Осенью опять он играл в небольшом кабаке и аудиторию не искал. Но его тянуло в другие города — на гастроли отец ездил с удовольствием. И, если звали, не ломался.
Последний раз он позвонил матери из Риги, сказал, чтобы она утром встретила его на Варшавском вокзале, — хотел поговорить. Видимо, ему не терпелось что-то важное сказать, но он не стал по телефону.
Она рассказывала:
— Ощущение было, будто я возвращаюсь. Или он возвращается.
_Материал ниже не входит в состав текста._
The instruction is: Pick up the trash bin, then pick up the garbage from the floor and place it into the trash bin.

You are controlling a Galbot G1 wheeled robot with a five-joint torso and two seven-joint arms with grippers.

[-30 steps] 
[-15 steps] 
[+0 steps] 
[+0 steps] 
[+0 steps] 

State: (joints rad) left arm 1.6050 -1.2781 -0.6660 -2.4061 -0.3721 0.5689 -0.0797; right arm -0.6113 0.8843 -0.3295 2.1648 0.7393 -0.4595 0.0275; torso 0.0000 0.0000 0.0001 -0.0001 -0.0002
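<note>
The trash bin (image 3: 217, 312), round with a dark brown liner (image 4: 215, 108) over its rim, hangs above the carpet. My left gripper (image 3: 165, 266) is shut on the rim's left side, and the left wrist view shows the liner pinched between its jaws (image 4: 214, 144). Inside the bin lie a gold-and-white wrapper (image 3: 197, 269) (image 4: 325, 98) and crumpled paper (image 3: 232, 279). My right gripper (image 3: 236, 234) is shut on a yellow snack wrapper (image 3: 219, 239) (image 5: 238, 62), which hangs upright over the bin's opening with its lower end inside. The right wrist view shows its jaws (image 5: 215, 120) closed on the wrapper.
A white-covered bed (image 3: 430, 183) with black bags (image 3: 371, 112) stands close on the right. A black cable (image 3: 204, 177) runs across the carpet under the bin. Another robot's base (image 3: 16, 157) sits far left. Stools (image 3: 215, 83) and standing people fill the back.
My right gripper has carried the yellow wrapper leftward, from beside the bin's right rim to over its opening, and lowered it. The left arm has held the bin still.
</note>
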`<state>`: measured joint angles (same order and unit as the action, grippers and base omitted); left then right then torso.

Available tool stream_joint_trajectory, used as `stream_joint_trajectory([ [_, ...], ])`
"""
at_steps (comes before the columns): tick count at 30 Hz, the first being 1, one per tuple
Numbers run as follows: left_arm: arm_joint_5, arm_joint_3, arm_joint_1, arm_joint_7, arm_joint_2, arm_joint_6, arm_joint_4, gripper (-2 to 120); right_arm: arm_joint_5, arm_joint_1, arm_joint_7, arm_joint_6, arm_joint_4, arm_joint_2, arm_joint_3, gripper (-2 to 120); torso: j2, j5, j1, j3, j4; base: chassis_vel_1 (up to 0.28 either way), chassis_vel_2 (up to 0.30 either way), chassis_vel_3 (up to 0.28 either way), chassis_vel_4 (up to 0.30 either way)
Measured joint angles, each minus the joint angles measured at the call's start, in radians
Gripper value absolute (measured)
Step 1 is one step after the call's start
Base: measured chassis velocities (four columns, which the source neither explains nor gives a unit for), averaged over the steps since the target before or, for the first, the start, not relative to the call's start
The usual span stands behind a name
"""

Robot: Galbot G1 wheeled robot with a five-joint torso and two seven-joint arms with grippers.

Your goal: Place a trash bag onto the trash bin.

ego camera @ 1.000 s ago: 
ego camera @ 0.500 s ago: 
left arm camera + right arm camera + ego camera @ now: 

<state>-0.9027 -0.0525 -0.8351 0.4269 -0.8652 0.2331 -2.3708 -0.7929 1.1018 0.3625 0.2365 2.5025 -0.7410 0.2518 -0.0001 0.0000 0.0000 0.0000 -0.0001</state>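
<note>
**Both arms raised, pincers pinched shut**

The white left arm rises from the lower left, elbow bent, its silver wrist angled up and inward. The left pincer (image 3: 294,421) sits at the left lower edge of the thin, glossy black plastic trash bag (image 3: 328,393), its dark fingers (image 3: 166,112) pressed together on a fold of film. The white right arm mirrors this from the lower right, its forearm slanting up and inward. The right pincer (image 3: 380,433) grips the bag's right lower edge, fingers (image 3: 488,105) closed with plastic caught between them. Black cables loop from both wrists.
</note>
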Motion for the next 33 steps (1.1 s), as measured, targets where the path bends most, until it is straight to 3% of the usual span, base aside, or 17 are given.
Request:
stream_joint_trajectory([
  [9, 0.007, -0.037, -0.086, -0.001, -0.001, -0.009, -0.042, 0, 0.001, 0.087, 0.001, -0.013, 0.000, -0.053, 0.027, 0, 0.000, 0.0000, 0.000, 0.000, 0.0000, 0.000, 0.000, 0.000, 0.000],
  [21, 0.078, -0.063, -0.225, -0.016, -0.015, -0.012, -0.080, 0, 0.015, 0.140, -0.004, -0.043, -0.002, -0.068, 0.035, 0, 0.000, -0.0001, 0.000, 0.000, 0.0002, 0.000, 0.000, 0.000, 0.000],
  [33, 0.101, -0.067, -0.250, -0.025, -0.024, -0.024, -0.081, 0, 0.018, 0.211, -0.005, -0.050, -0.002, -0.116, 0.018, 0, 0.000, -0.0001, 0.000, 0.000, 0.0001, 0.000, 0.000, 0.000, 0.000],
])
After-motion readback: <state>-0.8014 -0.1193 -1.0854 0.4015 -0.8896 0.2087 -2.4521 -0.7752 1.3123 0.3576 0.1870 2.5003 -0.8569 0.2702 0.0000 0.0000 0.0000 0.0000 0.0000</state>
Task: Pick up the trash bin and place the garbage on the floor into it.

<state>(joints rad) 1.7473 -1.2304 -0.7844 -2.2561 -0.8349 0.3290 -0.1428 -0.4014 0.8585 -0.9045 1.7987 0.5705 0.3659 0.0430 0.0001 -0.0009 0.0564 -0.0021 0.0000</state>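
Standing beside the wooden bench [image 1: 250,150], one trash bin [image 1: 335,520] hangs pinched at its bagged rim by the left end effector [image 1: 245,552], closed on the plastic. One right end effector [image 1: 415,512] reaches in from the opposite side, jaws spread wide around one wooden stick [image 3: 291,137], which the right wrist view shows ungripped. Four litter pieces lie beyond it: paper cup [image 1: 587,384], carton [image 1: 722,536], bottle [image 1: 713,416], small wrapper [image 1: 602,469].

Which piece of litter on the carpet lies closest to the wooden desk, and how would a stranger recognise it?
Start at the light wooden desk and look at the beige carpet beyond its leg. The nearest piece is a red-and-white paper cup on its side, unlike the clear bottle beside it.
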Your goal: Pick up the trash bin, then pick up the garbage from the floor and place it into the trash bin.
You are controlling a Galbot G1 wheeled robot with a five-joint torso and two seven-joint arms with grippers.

И я опоздала… Эти ноты и приемник он завещал тебе.
Я не знал нотной грамоты, но мой друг Володя Ивлев, длинный худой саксофонист в очках, сказал:
— Это блюз.
— Очень хороший блюз, — сказал Ивлев, внимательно рассматривая меня сквозь очки. — Никто не мог сыграть его так, как он. Это был класс.
— Володя, у него легкие были больные, — вмешалась моя мать. — Какой класс, о чем ты говоришь… Он уже не мог хорошо играть.
Володька пожал плечами. На белой бумаге, сверху, над нотными линейками стремительно разбегались мелкие кривые буквы: «Блюз жестяных крыш».
— Традиционная вещь, — скучным голосом профессионала пояснил Ивлев. — Двенадцать тактов.
— Это мучительная смерть? — спросила Маша.
— Надорвался на концерте. Играл на полную катушку и… Такое случается со старыми саксофонистами.
— И никто не помог! — тихо ахнула она.
Он был в купе ночного поезда один. Никто не услышал.
— Это могло случиться в любую минуту. Он всегда был один, — сказала моя мать.
Был холодный октябрьский вечер. Мы сидели в тесной мансарде, на шестом этаже. Там стоял на окне радиоприемник, в старом футляре поблескивал осиротевший саксофон. Ивлев ладонью гладил его выпуклые бока. Он был учеником отца, инструмент переходил к нему. Мама курила и, не докурив, бросала в пепельницу окурки в губной помаде. Рядом с ней у окна стояла хрупкая усталая женщина. Она прилетела из Москвы, куда должна была вернуться ночным самолетом. Это была замечательная женщина, но я никогда не понимал, какая она.
Я только знал, что вот она стоит рядом. Этого мне хватало.